WORK TO COMPLETE: The expected result is every line of the records, printed exactly.

[Data items]
****************

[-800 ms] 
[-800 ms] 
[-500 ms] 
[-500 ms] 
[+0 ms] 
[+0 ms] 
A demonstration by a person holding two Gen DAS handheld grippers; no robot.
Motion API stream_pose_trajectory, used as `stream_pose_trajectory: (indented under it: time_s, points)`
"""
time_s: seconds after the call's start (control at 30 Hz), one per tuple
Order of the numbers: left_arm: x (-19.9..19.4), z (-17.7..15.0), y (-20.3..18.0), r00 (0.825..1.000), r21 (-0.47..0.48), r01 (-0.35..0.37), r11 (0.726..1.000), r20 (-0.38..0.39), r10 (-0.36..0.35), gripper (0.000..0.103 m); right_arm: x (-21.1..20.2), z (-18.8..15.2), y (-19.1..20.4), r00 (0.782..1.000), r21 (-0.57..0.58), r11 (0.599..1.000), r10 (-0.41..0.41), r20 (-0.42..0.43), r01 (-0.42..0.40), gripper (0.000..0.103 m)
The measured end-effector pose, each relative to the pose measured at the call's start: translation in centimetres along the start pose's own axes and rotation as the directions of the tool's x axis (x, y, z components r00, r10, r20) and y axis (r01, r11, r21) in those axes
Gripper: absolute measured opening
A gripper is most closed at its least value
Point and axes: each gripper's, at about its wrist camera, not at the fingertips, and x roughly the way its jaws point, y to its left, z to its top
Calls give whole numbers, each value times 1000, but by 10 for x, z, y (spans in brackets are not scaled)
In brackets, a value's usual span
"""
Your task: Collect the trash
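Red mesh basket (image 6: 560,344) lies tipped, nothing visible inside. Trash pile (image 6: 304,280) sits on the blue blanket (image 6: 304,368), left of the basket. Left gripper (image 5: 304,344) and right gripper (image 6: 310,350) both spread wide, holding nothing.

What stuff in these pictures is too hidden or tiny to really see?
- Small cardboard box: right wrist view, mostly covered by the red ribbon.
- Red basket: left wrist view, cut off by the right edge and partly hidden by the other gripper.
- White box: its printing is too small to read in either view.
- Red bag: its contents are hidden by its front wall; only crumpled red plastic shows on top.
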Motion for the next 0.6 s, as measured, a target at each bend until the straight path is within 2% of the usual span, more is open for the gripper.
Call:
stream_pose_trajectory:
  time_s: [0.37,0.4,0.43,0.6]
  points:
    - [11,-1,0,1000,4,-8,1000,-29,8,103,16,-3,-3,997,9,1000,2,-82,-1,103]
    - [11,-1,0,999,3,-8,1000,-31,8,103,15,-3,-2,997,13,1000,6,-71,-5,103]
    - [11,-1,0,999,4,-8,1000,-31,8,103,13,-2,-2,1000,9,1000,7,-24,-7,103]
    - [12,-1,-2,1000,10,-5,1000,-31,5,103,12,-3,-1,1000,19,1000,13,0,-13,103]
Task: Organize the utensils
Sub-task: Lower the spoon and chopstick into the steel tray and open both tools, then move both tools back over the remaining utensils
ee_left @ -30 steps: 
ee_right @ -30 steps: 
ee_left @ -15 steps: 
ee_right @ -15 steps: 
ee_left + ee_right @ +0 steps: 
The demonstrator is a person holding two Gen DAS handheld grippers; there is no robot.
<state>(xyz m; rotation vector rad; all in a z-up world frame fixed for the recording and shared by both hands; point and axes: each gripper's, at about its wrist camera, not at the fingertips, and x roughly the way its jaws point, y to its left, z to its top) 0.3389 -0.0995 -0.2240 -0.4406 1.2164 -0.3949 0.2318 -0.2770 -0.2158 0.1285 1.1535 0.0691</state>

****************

EXPECTED OUTPUT:
[-800 ms] 
[-800 ms] 
[-500 ms] 
[-500 ms] 
[+0 ms] 
[+0 ms] 
A demonstration by a person holding two Gen DAS handheld grippers; no robot.
Motion API stream_pose_trajectory, used as `stream_pose_trajectory: (indented under it: time_s, points)`
"""
time_s: seconds after the call's start (control at 30 Hz), one per tuple
Order of the numbers: left_arm: x (-19.9..19.4), z (-17.7..15.0), y (-20.3..18.0), r00 (0.825..1.000), r21 (-0.47..0.48), r01 (-0.35..0.37), r11 (0.726..1.000), r20 (-0.38..0.39), r10 (-0.36..0.35), gripper (0.000..0.103 m); right_arm: x (-21.1..20.2), z (-18.8..15.2), y (-19.1..20.4), r00 (0.782..1.000), r21 (-0.57..0.58), r11 (0.599..1.000), r10 (-0.41..0.41), r20 (-0.42..0.43), r01 (-0.42..0.40), gripper (0.000..0.103 m)
The measured end-effector pose, each relative to the pose measured at the call's start: translation in centimetres along the start pose's own axes and rotation as the directions of the tool's x axis (x, y, z components r00, r10, r20) and y axis (r01, r11, r21) in those axes
Gripper: absolute measured opening
A gripper is most closed at its least value
Point and axes: each gripper's, at about its wrist camera, not at the fingertips, and x roughly the way its jaws point, y to its left, z to its top
Calls give whole numbers, each value times 1000, but by 10 for x, z, y (spans in brackets are not scaled)
In brackets, a value's usual span
"""
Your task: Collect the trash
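Red mesh basket (image 6: 560,344) lies tipped, nothing visible inside. Trash pile (image 6: 304,280) sits on the blue blanket (image 6: 304,368), left of the basket. Left gripper (image 5: 304,344) and right gripper (image 6: 310,350) both spread wide, holding nothing.

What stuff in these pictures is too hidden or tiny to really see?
- Small cardboard box: right wrist view, mostly covered by the red ribbon.
- Red basket: left wrist view, cut off by the right edge and partly hidden by the other gripper.
- White box: its printing is too small to read in either view.
- Red bag: its contents are hidden by its front wall; only crumpled red plastic shows on top.
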Motion for the next 0.6 s, as measured, a target at each bend until the straight path is within 2% of the usual span, more is open for the gripper.
Call:
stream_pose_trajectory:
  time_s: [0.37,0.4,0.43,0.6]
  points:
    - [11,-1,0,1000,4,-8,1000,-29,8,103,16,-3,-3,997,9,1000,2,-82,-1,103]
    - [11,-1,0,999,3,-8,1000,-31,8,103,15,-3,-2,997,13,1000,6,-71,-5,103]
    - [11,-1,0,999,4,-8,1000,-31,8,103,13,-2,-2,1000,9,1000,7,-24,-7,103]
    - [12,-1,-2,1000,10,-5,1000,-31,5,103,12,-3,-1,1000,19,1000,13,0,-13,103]
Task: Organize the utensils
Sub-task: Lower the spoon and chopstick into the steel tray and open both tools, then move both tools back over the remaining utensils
ee_left @ -30 steps: 
ee_right @ -30 steps: 
ee_left @ -15 steps: 
ee_right @ -15 steps: 
ee_left + ee_right @ +0 steps: 
The demonstrator is a person holding two Gen DAS handheld grippers; there is no robot.
<state>(xyz m; rotation vector rad; all in a z-up world frame fixed for the recording and shared by both hands; point and axes: each gripper's, at about its wrist camera, not at the fingertips, and x roughly the way its jaws point, y to its left, z to its top) 0.3389 -0.0995 -0.2240 -0.4406 1.2164 -0.3949 0.2318 -0.2770 -0.2158 0.1285 1.1535 0.0691</state>

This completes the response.